• Exercise directions: Drop the pictures from the entries below, then reproduce the rest exactly.

Records from a collection:
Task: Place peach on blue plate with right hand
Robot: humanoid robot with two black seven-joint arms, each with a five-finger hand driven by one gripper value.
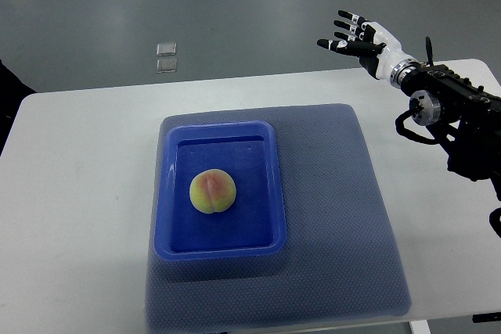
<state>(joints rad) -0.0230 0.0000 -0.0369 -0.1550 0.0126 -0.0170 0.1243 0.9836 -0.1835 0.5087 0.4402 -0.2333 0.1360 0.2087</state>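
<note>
Overhead, the camera looked steeply down on a white table (pixel 78 193) standing on a grey floor. A blue-grey textured mat (pixel 344 217) covered the middle of the table, its near edge close to the table's near edge. On the left part of the mat sat a blue plate (pixel 168 193), which was really a shallow rectangular tray with a raised rim and rounded corners. The peach (pixel 212 192) lay inside the tray, a little left of its middle, resting on the tray's flat floor and clear of every wall. The fruit was round, yellow-green with a pink-orange blush on its upper side.

The robot's right hand (pixel 356 39) was at the far right of the scene, beyond the far edge of the table and well apart from both peach and tray. Its dark fingers (pixel 333 45) were spread and extended toward the left, holding nothing; the palm was white. A silver wrist joined it to a black arm (pixel 462 115) with exposed cables that came in from the right edge, above the table's far right corner.

On the floor beyond the table, far left of centre, lay two small clear square objects (pixel 166 58), one just beyond the other. A dark shape showed at the left edge; what it was could not be told.
</note>
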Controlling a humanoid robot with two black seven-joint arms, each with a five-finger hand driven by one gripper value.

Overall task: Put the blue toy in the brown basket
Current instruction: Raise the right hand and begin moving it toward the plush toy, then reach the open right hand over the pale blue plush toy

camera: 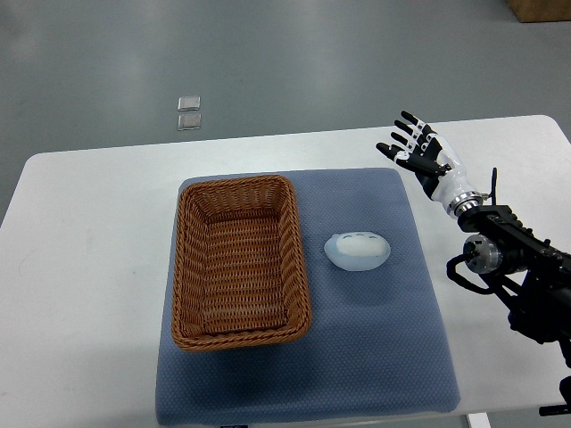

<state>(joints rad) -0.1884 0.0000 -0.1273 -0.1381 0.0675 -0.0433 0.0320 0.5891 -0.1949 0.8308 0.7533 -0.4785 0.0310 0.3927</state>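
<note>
A pale blue, rounded toy lies on the blue-grey mat, just right of the brown wicker basket. The basket holds nothing. My right hand is raised above the mat's far right corner, fingers spread and holding nothing, well beyond and to the right of the toy. Its arm comes in from the right edge. No left arm shows.
The mat lies on a white table. Two small clear squares lie on the grey floor beyond the table. A brown box corner shows at the top right.
</note>
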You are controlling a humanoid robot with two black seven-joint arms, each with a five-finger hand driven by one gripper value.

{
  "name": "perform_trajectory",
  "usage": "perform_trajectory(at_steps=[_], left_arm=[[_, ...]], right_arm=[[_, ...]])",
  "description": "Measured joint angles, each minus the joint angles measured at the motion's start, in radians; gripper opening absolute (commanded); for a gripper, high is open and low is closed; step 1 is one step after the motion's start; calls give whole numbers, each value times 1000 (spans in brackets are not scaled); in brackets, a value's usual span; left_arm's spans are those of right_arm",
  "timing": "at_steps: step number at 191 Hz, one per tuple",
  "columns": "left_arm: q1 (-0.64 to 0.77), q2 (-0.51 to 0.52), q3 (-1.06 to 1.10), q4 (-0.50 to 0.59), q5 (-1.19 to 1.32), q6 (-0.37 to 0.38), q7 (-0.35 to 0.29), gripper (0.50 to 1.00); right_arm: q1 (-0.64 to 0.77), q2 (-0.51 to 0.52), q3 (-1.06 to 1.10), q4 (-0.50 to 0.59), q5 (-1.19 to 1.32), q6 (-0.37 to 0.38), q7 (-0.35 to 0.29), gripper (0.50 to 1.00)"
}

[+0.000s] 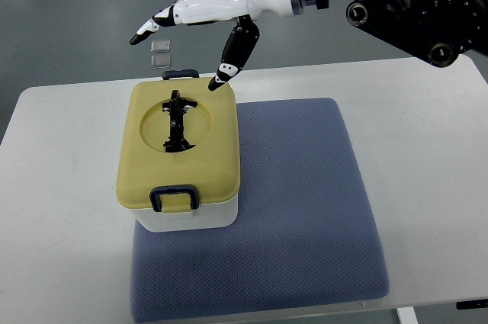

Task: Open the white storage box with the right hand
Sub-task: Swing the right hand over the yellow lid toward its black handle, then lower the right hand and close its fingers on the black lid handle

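right arm enters from the upper right of the frame, black joints near the edge, white forearm reaching left. right hand (pixel 200 23) sits above the far edge of the storage box (pixel 180 162), palm down, fingers (pixel 152 25) stretched out wide toward the upper left, holding nothing. thumb (pixel 231 56) points down, its tip just at the box's far right corner; contact cannot be told.

one storage box: white body, yellow lid (pixel 206 152), left of centre in the frame, on the near-left part of a blue mat (pixel 305 210). lid closed. two dark latches: one on the near edge (pixel 174 198), one on the far edge (pixel 180 74). one black handle (pixel 177 120) folded in the lid's round recess.

one mat, on one white table (pixel 53 210). two small clear squares (pixel 161 53) on the floor beyond the table.
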Motion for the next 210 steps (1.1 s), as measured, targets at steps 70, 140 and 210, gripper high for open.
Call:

• Completed task:
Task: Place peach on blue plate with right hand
Robot: humanoid robot with two black seven-joint arms, each with a five-finger hand driven by one gripper value.
<state>(joints rad) -0.0230 0.0000 -0.0369 -0.1550 0.0126 -0.0170 0.1243 0.9836 -0.1835 0.5087 0.4402 -0.2333 0.1360 0.2087</state>
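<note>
Overhead, the camera looked steeply down on a white table (pixel 78 193) standing on a grey floor. A blue-grey textured mat (pixel 344 217) covered the middle of the table, its near edge close to the table's near edge. On the left part of the mat sat a blue plate (pixel 168 193), which was really a shallow rectangular tray with a raised rim and rounded corners. The peach (pixel 212 192) lay inside the tray, a little left of its middle, resting on the tray's flat floor and clear of every wall. The fruit was round, yellow-green with a pink-orange blush on its upper side.

The robot's right hand (pixel 356 39) was at the far right of the scene, beyond the far edge of the table and well apart from both peach and tray. Its dark fingers (pixel 333 45) were spread and extended toward the left, holding nothing; the palm was white. A silver wrist joined it to a black arm (pixel 462 115) with exposed cables that came in from the right edge, above the table's far right corner.

On the floor beyond the table, far left of centre, lay two small clear square objects (pixel 166 58), one just beyond the other. A dark shape showed at the left edge; what it was could not be told.
</note>
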Controlling a humanoid robot with two black seven-joint arms, each with a five-finger hand driven by one gripper value.

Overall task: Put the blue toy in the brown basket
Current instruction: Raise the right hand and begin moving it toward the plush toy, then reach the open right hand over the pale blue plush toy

camera: 

<state>(joints rad) -0.1884 0.0000 -0.1273 -0.1381 0.0675 -0.0433 0.0320 0.5891 -0.1949 0.8308 0.7533 -0.4785 0.0310 0.3927</state>
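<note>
A pale blue, rounded toy lies on the blue-grey mat, just right of the brown wicker basket. The basket holds nothing. My right hand is raised above the mat's far right corner, fingers spread and holding nothing, well beyond and to the right of the toy. Its arm comes in from the right edge. No left arm shows.
The mat lies on a white table. Two small clear squares lie on the grey floor beyond the table. A brown box corner shows at the top right.
</note>
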You are controlling a humanoid robot with two black seven-joint arms, each with a five-finger hand driven by one gripper value.

{
  "name": "perform_trajectory",
  "usage": "perform_trajectory(at_steps=[_], left_arm=[[_, ...]], right_arm=[[_, ...]])",
  "description": "Measured joint angles, each minus the joint angles measured at the motion's start, in radians; gripper opening absolute (commanded); for a gripper, high is open and low is closed; step 1 is one step after the motion's start; calls give whole numbers, each value times 1000 (spans in brackets are not scaled); in brackets, a value's usual span; left_arm's spans are those of right_arm",
  "timing": "at_steps: step number at 191 Hz, one per tuple",
  "columns": "left_arm: q1 (-0.64 to 0.77), q2 (-0.51 to 0.52), q3 (-1.06 to 1.10), q4 (-0.50 to 0.59), q5 (-1.19 to 1.32), q6 (-0.37 to 0.38), q7 (-0.35 to 0.29), gripper (0.50 to 1.00); right_arm: q1 (-0.64 to 0.77), q2 (-0.51 to 0.52), q3 (-1.06 to 1.10), q4 (-0.50 to 0.59), q5 (-1.19 to 1.32), q6 (-0.37 to 0.38), q7 (-0.35 to 0.29), gripper (0.50 to 1.00)"
}

[+0.000s] 

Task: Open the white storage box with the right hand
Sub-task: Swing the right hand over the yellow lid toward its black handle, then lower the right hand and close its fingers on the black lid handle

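right arm enters from the upper right of the frame, black joints near the edge, white forearm reaching left. right hand (pixel 200 23) sits above the far edge of the storage box (pixel 180 162), palm down, fingers (pixel 152 25) stretched out wide toward the upper left, holding nothing. thumb (pixel 231 56) points down, its tip just at the box's far right corner; contact cannot be told.

one storage box: white body, yellow lid (pixel 206 152), left of centre in the frame, on the near-left part of a blue mat (pixel 305 210). lid closed. two dark latches: one on the near edge (pixel 174 198), one on the far edge (pixel 180 74). one black handle (pixel 177 120) folded in the lid's round recess.

one mat, on one white table (pixel 53 210). two small clear squares (pixel 161 53) on the floor beyond the table.
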Motion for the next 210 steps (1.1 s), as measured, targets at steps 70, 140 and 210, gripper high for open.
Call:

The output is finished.